As mortified as you were watching that game unravel -- seeing the Seminoles get dominated in the second half at home by an average football team -- I imagine Norvell had the exact same feelings. You could almost see the revelations washing across some of the coaches' faces on the sidelines: "So this is what we're dealing with?"

I think that was especially true with quarterback James Blackman. Nearly every time Blackman came to the sideline after another failed series, Norvell would stop him and ask one or more questions about what he was seeing during the plays and why he made the decisions that he made. And while it's impossible to know what was said, I'll make an educated guess that Norvell was not getting the responses he hoped.

Early in the game, when the plays were scripted and had probably been repped a zillion times in practice, Blackman looked fine. But once things started getting messy -- the way they do during football games -- he was the same guy we have watched for most of the past four years. I don't think coaching is going to change that.
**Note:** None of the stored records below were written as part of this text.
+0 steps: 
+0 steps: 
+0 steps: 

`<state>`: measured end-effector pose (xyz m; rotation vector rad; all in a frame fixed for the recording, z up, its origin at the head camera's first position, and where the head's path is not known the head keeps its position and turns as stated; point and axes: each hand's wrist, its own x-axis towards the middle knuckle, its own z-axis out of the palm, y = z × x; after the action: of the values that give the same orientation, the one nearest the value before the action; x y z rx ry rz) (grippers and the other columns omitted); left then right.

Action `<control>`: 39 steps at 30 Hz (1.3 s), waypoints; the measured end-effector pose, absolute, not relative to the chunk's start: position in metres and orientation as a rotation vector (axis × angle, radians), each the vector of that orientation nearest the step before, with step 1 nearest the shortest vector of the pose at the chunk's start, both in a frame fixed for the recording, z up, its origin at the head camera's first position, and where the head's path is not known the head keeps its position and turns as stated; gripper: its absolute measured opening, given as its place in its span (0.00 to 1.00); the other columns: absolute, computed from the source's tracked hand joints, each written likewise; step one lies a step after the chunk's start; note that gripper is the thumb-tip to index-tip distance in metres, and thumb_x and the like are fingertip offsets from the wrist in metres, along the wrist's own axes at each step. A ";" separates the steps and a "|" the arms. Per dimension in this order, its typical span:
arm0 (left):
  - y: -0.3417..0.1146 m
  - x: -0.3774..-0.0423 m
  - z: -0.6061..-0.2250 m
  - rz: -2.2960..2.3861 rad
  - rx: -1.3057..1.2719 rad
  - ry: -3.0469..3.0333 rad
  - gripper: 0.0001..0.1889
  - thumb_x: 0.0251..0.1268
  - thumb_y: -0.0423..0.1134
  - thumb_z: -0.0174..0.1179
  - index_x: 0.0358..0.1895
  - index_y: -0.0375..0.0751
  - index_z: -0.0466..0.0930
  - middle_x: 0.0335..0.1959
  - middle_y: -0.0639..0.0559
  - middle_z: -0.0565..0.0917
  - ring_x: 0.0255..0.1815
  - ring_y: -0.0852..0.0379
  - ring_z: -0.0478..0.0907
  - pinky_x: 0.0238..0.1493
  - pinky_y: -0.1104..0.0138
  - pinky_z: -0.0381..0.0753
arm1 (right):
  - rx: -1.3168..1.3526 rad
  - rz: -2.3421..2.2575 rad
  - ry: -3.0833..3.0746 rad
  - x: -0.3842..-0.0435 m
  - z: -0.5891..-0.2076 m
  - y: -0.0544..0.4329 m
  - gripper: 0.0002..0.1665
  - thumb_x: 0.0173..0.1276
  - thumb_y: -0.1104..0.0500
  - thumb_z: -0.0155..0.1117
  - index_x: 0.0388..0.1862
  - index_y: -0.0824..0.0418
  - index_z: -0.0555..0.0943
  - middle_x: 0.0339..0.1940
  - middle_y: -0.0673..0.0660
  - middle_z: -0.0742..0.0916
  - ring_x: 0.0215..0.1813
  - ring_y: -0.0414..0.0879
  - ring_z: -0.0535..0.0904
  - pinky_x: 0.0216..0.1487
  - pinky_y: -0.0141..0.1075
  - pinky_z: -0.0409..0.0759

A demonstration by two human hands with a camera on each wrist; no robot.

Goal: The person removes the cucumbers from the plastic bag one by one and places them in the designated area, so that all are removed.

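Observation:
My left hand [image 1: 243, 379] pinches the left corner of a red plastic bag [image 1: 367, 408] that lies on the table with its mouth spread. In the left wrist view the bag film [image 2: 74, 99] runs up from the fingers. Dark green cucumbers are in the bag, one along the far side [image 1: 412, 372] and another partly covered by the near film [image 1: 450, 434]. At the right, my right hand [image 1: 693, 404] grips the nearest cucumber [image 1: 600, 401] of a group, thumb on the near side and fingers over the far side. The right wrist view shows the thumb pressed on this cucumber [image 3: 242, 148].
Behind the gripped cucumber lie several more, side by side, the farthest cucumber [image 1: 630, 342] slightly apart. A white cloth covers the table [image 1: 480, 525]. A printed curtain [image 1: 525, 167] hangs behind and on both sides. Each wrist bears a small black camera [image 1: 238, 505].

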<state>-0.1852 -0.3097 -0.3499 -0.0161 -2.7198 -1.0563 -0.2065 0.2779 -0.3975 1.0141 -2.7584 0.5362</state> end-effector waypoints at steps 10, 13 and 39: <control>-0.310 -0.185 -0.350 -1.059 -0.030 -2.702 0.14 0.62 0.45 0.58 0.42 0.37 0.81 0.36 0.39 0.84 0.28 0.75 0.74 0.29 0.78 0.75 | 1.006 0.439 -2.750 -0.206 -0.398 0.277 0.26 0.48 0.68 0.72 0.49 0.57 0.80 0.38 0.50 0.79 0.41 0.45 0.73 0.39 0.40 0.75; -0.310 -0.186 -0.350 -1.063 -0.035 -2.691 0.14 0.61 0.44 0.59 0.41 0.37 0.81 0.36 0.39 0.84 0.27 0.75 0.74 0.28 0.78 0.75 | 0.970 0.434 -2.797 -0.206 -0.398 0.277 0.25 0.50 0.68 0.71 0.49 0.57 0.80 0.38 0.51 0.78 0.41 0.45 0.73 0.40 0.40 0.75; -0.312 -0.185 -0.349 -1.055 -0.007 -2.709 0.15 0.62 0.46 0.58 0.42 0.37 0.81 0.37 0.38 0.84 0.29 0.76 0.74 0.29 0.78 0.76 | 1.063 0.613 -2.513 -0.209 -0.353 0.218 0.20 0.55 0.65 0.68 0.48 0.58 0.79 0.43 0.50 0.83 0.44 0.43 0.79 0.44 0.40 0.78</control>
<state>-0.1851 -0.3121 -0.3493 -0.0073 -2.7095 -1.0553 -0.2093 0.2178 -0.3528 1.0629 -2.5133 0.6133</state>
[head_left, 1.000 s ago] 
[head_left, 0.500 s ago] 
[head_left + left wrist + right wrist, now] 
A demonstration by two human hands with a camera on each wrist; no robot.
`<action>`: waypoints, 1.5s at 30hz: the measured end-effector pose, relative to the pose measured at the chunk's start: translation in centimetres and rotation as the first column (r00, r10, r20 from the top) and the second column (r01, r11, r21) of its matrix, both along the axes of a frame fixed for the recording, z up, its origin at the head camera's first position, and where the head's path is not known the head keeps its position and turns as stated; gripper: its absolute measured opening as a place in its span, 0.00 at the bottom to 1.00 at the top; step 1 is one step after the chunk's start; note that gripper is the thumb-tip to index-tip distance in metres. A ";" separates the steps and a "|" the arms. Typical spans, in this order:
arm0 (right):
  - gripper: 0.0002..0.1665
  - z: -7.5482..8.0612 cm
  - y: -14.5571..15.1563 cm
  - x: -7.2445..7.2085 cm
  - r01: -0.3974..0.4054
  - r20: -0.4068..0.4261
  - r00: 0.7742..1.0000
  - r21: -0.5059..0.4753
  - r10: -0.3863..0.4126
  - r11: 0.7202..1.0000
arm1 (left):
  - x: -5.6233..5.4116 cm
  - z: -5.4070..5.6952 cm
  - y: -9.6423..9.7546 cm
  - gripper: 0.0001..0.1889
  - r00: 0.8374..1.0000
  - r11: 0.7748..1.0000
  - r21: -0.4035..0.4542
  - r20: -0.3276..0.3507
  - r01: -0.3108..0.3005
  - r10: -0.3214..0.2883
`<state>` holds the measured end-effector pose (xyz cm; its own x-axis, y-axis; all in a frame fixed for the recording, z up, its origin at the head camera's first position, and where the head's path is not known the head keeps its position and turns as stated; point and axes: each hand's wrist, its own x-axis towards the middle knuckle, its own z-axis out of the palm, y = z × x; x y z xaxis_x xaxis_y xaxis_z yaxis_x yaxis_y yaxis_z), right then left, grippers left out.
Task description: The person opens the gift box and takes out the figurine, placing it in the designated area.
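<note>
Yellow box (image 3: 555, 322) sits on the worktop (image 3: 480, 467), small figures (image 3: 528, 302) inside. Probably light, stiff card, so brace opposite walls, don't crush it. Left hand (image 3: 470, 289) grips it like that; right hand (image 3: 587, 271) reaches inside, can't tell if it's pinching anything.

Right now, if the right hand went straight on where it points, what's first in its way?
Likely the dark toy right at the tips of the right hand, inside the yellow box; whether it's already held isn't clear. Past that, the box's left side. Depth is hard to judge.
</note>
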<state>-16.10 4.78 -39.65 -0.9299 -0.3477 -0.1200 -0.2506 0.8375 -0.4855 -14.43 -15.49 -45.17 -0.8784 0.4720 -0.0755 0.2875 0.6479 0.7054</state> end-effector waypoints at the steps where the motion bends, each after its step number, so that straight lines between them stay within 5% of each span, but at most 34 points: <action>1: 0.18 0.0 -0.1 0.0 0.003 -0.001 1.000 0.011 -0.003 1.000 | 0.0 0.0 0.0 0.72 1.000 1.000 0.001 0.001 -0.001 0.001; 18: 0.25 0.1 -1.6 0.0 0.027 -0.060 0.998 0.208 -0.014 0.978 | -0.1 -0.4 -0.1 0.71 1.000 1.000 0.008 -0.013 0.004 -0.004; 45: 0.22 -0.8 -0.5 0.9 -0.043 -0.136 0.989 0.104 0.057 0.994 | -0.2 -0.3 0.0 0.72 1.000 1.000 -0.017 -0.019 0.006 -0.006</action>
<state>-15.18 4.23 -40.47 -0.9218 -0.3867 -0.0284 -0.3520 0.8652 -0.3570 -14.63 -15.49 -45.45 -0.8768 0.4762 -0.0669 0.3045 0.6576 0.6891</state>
Can Norvell and offensive coordinator Kenny Dillingham find a way to get more out of him? Is there a key to fit this particular lock? I'm sure all of us on the outside are skeptical.

We've tried to excuse away some of his struggles by saying he's had to deal with three head coaches and four offensive coordinators in four seasons. But another way to look at it is there might be a problem if none of these different coaches has found a way to fix some of the same recurring issues.

It wouldn't be fair to say that James Blackman is the reason FSU lost that game. There is plenty of blame to go around -- for the players and the coaches. But it's really hard to overcome bad quarterback play, especially when a team isn't especially dynamic at other positions on offense.